Instructions for the task:
Copy each line below that includes "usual".

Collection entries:
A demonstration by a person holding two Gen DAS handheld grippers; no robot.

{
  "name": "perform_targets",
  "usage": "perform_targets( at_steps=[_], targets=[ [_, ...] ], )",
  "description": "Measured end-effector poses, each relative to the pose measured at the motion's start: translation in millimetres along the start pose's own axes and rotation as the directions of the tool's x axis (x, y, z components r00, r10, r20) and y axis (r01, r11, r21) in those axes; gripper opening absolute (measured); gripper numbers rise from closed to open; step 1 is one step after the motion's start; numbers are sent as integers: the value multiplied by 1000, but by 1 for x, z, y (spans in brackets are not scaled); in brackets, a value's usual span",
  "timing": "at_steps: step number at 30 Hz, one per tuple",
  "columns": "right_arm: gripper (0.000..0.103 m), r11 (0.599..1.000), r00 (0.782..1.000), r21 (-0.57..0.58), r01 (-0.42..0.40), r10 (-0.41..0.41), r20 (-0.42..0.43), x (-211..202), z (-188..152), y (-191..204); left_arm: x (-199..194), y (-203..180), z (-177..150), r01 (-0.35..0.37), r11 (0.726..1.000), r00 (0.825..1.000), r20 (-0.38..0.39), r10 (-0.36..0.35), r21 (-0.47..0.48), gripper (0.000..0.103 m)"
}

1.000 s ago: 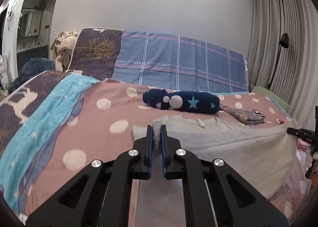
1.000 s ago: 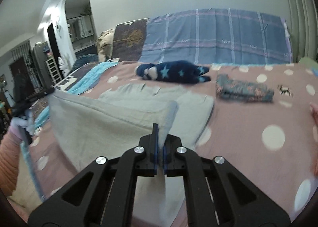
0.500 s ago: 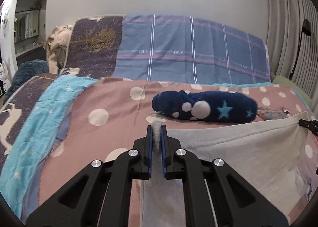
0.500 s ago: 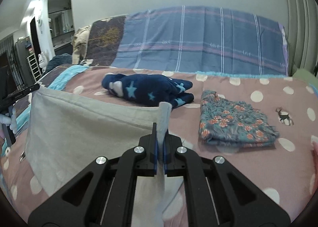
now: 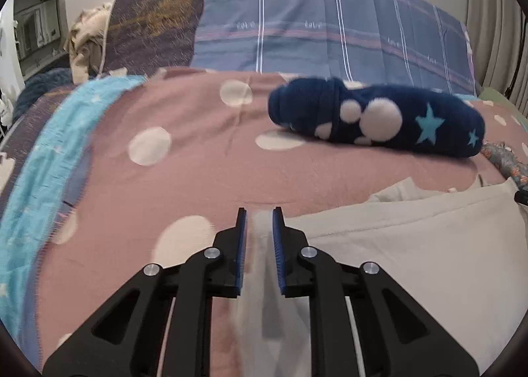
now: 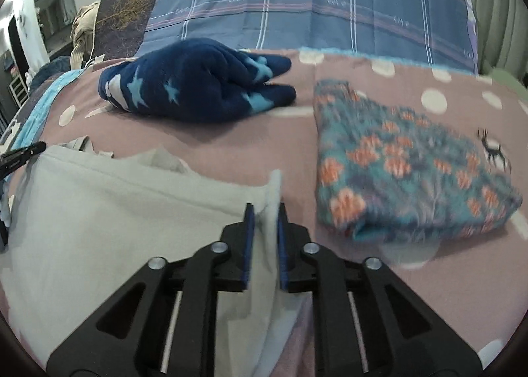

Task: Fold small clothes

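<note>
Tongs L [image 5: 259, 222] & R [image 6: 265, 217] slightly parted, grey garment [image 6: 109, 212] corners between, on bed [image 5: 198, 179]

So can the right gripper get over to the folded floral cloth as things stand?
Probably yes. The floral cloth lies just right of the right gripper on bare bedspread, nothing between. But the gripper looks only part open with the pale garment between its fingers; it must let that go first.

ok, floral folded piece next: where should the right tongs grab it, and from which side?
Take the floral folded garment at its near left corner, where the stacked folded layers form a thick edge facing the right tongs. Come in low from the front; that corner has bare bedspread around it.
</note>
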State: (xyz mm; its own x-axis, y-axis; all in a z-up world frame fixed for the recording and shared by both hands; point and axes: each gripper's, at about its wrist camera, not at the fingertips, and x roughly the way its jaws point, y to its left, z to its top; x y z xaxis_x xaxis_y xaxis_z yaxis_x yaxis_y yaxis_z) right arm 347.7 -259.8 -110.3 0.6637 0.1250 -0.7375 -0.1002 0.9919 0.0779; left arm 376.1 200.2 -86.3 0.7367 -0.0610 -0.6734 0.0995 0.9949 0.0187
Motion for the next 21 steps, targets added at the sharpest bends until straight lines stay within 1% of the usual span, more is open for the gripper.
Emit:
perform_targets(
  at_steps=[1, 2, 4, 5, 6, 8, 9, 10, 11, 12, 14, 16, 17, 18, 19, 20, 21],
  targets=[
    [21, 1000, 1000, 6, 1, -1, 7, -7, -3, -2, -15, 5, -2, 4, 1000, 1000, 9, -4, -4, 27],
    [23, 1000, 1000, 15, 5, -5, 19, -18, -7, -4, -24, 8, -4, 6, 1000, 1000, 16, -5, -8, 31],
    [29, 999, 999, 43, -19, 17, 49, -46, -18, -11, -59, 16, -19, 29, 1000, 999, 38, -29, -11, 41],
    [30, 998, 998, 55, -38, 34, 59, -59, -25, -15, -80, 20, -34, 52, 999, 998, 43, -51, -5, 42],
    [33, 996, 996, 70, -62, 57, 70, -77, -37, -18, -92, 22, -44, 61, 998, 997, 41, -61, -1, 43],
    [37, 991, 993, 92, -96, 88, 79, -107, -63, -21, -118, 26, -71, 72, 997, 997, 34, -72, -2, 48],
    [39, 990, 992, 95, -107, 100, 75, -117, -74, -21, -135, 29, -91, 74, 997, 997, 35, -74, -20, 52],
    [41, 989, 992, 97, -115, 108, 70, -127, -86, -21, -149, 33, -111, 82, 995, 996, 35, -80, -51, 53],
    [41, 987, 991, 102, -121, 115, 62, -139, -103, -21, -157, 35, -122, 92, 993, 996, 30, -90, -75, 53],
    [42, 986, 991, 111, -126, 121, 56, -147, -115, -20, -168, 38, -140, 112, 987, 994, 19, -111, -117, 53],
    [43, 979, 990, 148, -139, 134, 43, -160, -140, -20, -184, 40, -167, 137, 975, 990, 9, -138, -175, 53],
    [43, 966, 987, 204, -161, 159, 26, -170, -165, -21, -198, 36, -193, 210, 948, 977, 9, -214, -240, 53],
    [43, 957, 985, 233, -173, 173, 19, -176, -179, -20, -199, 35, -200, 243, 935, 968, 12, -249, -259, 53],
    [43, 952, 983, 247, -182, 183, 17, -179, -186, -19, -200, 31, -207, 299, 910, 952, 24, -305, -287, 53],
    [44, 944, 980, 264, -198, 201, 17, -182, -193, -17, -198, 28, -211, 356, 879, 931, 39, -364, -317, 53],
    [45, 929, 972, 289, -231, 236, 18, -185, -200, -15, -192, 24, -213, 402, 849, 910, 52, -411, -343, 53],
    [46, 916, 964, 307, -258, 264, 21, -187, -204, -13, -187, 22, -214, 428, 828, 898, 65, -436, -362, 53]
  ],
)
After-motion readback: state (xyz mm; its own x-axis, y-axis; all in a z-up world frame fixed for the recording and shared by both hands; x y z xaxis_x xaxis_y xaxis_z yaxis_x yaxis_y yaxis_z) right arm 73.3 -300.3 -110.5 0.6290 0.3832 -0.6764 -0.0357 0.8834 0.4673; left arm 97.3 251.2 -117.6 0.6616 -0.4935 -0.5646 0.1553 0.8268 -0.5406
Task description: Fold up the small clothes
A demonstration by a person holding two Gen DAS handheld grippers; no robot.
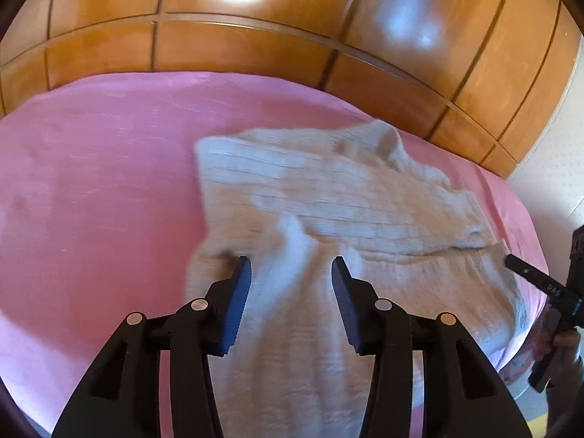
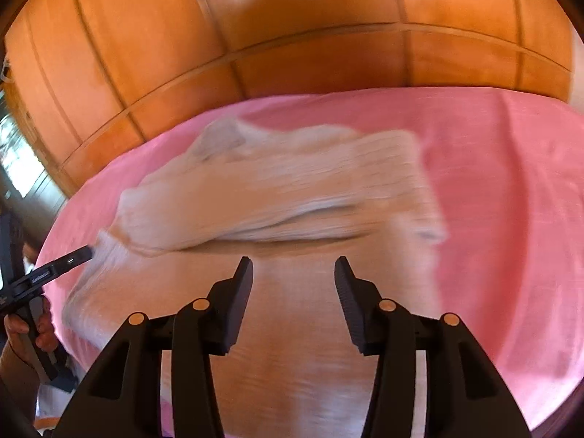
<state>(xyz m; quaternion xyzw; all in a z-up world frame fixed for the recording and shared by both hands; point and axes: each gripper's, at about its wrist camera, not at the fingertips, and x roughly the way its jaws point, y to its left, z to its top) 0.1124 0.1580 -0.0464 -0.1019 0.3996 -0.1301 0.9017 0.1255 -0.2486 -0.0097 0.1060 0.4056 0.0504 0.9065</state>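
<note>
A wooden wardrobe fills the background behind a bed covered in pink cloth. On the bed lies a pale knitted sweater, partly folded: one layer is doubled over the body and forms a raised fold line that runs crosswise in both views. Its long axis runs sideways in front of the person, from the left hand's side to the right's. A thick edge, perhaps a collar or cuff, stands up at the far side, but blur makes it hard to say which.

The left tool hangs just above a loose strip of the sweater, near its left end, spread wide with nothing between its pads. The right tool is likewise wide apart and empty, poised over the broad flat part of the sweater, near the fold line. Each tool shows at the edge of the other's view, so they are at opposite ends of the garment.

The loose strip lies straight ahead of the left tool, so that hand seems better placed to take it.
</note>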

Output of the task:
  "description": "Measured end-effector poses, each relative to the pose measured at the motion's start: translation in millimetres along the start pose's own axes and rotation as the directions of the tool's x axis (x, y, z components r00, r10, r20) and y axis (r01, r11, r21) in those axes; gripper opening absolute (measured); gripper numbers rise from closed to open; step 1 is one step after the motion's start; numbers are sent as integers: the value multiplied by 1000, but by 1 for x, z, y (spans in brackets are not scaled); in brackets, a value's usual span",
Motion for the next 21 steps, targets added at the sharpest bends until straight lines stay within 1% of the usual span, more is open for the gripper.

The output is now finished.